Take time to do an inspection.
The first step is to conduct a thorough inspection to locate foraging trails, ant colonies, and conditions conducive to ant infestations. Remember, more than one species may be found in and around a structure. When inspecting for foraging workers, pay close attention to ‘lines’ where ants like to travel, such as expansion cracks in driveways and sidewalks, and along foundation walls and fence lines.
Identify the type of ants you find.
There are a variety of treatments for ants and unless you properly identify the type of ant that’s infesting your home, the treatment may not be effective in reducing ant populations. Different types of ants will make colonies in different locations, so properly identifying the ant species will help you find where the colony or colonies are located and develop the most cost-effective control strategies. If unsure, collect specimens for positive identification.
Identify conditions that may contribute to the infestation.
Ants are attracted to areas which are ideal for colonizing and provide an ample food source. Correcting these conditions helps prevent future infestations and increases the likelihood of successful removal.

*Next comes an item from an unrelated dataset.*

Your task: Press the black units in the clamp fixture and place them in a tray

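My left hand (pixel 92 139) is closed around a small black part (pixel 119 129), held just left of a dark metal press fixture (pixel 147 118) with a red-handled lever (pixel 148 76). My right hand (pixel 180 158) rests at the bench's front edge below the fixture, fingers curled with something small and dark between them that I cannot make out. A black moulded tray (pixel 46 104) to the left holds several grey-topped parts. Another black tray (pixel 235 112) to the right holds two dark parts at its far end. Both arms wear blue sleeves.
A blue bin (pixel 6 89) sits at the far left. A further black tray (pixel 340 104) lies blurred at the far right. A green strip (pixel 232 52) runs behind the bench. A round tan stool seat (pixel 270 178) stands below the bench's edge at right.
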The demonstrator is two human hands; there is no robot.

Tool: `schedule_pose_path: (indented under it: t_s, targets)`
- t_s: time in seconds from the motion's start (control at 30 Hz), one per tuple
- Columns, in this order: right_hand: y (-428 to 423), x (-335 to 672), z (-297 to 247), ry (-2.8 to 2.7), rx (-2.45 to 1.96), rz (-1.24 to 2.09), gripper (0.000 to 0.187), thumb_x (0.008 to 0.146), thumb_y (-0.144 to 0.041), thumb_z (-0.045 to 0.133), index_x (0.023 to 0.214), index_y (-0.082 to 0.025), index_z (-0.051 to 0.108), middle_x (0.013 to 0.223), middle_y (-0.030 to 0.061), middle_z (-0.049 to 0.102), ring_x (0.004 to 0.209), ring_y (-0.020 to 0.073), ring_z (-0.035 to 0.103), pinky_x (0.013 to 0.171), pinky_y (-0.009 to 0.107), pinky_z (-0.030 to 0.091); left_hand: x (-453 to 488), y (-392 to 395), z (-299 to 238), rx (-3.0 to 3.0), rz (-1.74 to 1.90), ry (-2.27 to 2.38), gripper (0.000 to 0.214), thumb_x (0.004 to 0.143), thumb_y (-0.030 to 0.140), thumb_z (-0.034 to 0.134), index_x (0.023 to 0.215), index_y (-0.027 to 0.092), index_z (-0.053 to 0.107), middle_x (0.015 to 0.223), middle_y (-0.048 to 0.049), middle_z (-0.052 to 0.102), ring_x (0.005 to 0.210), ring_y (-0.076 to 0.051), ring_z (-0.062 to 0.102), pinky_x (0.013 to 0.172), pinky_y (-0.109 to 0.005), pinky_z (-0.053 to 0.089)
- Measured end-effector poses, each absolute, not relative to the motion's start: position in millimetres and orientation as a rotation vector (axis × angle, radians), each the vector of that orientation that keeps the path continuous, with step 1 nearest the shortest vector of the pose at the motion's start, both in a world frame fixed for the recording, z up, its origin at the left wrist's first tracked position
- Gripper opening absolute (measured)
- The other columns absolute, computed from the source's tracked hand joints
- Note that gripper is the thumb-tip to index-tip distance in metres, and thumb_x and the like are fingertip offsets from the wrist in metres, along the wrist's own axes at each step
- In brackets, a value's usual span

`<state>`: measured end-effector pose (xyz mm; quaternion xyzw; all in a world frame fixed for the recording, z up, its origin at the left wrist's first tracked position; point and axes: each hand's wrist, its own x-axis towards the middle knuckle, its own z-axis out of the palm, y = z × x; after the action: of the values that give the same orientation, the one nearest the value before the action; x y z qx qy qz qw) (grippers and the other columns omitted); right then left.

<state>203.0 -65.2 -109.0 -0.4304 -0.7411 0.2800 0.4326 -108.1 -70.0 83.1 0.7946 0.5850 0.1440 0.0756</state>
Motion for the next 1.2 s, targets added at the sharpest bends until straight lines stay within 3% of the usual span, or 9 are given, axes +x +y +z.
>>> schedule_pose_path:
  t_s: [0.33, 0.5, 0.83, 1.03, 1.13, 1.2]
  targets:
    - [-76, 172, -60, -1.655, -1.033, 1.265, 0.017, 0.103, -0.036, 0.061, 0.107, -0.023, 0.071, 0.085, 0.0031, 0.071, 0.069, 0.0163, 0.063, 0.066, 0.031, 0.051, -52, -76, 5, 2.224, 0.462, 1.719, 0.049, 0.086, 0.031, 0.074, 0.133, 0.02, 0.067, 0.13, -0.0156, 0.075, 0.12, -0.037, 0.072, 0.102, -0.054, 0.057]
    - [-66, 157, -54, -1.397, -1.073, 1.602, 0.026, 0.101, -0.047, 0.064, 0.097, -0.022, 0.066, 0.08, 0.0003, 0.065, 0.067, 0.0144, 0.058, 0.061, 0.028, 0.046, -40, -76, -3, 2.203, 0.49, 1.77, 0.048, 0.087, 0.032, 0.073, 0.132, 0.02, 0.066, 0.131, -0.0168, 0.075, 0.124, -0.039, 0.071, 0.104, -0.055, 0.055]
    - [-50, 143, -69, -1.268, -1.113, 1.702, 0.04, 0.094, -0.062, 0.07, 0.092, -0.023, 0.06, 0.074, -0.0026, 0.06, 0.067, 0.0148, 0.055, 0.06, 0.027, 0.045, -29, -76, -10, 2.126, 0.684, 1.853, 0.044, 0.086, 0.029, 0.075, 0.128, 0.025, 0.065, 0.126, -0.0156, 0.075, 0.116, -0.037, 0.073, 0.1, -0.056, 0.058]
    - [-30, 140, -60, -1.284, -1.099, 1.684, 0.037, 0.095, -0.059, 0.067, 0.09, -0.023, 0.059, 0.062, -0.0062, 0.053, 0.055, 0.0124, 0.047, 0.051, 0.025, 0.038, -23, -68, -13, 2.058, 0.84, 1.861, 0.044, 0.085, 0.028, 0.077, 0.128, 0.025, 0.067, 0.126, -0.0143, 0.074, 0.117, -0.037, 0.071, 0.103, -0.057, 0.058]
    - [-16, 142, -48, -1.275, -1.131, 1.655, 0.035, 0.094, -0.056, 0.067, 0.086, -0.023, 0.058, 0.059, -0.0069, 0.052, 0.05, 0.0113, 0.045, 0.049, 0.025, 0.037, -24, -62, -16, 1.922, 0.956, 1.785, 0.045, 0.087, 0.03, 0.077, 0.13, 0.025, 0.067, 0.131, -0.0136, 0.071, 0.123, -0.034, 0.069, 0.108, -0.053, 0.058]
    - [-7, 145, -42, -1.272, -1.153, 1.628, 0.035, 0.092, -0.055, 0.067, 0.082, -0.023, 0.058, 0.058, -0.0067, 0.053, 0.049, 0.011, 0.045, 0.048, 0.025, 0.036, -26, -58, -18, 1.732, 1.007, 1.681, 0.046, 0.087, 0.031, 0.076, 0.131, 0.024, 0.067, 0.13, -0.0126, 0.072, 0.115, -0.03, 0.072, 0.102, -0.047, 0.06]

Provide the correct treatment.
Now that you know the type of ant you are treating and have located their colonies, you can effectively begin treatment. In most cases, effective control includes a pesticide application in combination with the elimination of the conditions which attracted the ants in the first place. You may need to cut back shrubs or vegetation to help keep ants away from the building, remove sources of shelter and food, and make sure that you eliminate the entrance to your home. Before using any pesticide, read the label and follow directions carefully.
After the treatment, visit the areas where you found ants and determine the effectiveness of that treatment. Do you still see ants or are they gone completely?